- DVD cover
- No. of episodes: 5

Release
- Original network: BBC One
- Original release: 21 September – 19 October 2014

Series chronology
- Next → Series 2

= Our Girl series 1 =

The first series of the British military drama television series Our Girl began broadcasting on 21 September 2014 on BBC One, and ended on 19 October 2014. The series continues the story of the show's pilot episode, as protagonist Molly Dawes (Lacey Turner) navigates becoming a soldier at Camp Bastion in Afghanistan. It consists of five sixty-minute episodes.

==Production==
In March 2013, the writer of the show's pilot episode teased that he would enjoy working on the show if the BBC commissioned it. When the pilot, which aired in March 2013, proved successful, the team were given the green light and the first series was put into production. It was announced in December 2013, with Lacey Turner set to reprise her role from the pilot and was due to follow her character "during her first deployment as an army medic while the British Army withdraw from Afghanistan". BBC One controller Charlotte Moore teased the new series: "Our Girl is a rite-of-passage story about a young soldier beautifully captured by Lacey Turner. In the same year when our British troops withdraw from Afghanistan, the series will follow the extreme life-changing experiences she is forced to face both on tour and when she returns back home".

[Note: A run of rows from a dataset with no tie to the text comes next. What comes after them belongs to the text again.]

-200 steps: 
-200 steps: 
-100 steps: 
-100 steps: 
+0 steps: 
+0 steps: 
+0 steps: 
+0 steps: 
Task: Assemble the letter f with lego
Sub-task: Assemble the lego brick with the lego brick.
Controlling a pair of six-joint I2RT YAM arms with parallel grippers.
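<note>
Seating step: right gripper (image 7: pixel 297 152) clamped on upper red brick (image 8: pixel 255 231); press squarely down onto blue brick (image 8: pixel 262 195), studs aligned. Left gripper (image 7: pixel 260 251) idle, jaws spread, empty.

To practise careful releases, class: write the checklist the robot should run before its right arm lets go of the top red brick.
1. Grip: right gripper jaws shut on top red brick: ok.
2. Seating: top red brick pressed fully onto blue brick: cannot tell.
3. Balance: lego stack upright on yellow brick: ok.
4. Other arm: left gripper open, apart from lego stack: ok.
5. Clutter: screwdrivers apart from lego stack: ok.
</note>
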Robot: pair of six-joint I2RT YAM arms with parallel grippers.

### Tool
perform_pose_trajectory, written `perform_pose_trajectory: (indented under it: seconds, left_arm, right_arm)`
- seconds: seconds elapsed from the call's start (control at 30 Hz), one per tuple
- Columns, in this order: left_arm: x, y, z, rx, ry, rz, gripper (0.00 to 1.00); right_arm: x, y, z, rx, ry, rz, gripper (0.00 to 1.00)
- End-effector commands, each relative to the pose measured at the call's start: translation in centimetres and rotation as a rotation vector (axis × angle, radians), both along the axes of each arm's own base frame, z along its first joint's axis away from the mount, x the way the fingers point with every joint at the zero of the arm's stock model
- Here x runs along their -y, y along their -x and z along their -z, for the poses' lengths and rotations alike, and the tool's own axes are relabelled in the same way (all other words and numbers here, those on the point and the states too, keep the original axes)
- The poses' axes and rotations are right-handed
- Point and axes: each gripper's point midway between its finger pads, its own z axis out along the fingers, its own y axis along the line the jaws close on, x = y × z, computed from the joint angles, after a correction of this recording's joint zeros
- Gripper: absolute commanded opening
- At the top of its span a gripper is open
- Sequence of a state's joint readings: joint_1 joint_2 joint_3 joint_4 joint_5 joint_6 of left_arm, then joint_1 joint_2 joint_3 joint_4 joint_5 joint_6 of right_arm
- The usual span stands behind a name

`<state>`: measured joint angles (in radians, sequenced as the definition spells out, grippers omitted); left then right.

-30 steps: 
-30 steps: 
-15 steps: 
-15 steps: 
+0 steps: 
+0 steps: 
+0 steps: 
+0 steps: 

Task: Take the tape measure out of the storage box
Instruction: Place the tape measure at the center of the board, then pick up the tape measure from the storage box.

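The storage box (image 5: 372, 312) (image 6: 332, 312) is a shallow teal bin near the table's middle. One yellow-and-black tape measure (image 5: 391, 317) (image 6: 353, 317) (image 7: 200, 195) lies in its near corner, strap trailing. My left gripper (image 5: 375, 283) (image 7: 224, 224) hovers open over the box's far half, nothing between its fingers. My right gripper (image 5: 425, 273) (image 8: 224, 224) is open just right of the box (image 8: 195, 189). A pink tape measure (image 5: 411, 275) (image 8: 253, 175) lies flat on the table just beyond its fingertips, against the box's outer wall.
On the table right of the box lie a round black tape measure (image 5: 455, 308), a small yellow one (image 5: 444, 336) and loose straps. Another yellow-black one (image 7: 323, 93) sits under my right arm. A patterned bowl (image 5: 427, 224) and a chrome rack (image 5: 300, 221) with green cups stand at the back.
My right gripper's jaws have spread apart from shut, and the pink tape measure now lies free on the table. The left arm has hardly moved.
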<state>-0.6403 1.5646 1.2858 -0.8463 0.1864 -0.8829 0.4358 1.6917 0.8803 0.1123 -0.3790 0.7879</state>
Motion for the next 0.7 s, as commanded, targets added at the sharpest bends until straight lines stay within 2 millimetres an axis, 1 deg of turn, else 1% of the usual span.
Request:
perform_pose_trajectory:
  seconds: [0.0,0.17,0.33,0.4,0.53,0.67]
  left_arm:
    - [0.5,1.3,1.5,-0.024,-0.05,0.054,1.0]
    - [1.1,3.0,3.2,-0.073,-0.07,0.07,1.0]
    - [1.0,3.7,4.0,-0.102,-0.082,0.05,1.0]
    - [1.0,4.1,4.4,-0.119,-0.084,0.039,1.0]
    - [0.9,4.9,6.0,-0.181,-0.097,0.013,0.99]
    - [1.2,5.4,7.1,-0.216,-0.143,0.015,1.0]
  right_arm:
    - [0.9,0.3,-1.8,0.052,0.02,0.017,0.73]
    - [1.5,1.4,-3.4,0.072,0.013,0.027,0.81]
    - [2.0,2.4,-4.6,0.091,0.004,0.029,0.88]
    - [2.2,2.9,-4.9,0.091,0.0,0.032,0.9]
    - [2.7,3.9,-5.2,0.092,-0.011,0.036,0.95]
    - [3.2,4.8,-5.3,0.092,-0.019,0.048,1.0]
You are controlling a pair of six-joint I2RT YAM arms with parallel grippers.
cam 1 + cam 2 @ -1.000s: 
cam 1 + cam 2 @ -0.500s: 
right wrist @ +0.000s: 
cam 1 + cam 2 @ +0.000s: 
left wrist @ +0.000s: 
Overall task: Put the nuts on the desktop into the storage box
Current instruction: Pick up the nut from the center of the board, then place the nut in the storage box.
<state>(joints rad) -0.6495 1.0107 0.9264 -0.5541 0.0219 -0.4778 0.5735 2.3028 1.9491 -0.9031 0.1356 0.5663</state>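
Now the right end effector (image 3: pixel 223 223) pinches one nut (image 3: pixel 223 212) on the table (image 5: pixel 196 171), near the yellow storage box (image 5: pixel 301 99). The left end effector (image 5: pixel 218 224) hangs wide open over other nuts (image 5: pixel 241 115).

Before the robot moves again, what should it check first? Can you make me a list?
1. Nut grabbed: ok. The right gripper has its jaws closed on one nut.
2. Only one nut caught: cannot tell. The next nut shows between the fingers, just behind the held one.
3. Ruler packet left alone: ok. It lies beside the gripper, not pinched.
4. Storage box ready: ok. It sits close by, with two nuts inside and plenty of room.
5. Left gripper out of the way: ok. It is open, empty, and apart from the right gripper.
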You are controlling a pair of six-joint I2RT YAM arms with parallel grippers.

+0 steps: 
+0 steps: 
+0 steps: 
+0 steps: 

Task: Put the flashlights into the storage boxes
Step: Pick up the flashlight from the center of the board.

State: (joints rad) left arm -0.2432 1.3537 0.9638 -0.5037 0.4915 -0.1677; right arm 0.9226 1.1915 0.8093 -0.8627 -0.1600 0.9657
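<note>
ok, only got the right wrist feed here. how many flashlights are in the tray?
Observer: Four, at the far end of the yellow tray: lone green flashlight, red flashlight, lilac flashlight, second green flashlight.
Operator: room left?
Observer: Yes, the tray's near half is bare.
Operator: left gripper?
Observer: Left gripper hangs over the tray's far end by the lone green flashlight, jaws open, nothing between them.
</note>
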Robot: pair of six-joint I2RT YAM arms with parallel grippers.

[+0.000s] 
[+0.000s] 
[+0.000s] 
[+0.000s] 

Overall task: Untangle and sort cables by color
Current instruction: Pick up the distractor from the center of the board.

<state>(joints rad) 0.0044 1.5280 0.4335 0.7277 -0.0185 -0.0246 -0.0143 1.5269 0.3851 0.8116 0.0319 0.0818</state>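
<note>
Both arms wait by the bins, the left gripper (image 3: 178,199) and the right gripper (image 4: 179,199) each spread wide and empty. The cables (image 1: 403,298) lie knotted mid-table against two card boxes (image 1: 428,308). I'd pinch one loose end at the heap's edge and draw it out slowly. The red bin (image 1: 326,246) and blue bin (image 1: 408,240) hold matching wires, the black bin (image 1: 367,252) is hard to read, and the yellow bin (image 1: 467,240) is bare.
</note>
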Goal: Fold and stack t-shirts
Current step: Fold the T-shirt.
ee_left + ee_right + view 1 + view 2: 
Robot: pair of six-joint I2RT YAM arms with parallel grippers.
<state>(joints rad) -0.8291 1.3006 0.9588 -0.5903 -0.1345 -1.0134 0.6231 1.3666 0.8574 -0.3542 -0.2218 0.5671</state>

When writing the series, Grounds wanted to write it from the perspective of foot soldiers in Afghanistan, involving looking at things from their point-of-view. His decision to keep Molly as the focus was justified as he found it interesting to write from the perspective of a newer recruit. He added that the series "opens up much more potential" to explore the issues of soldiers and veterans in the British Army. When asked his hopes on what viewers would take from the series, Grounds responded: "You just want them to understand what it must be like going out there as a young person, to feel what Molly must feel like to be suddenly thrown into this bewildering new world. It's more than just joining the army. You want the audience to sympathise with the soldiers but also love Afghanistan as well with a bit of hope and a way forward". The series was commissioned by Moore and Ben Stephenson. Caroline Skinner and Grounds were brought in as executive producers and Ken Horn returned from the pilot as producer. The series was directed by Anthony Philipson and Richard Senior.

Despite being set in Afghanistan, the series was filmed in the Bontebok National Park in South Africa over a 49-day period. Three sets were built for the series; a forward operating base, an Afghan village, and Camp Bastion, but the weather conditions caused multiple problems on set. Horn noted that the winds were very strong on some days, to the point that set buildings were blown over, with "specialist teams" being brought in to attach steel hawsers that would act as guy ropes to keep the sets from getting damages further. He mentioned that the British Army don't face such problems in real life as they make walls out of rock and gravel, while those on set were constructed using straw. Caroline Skinner later explained: "for the first series we used the mountains of the wine region, which are very similar to Helmand Province for Afghanistan".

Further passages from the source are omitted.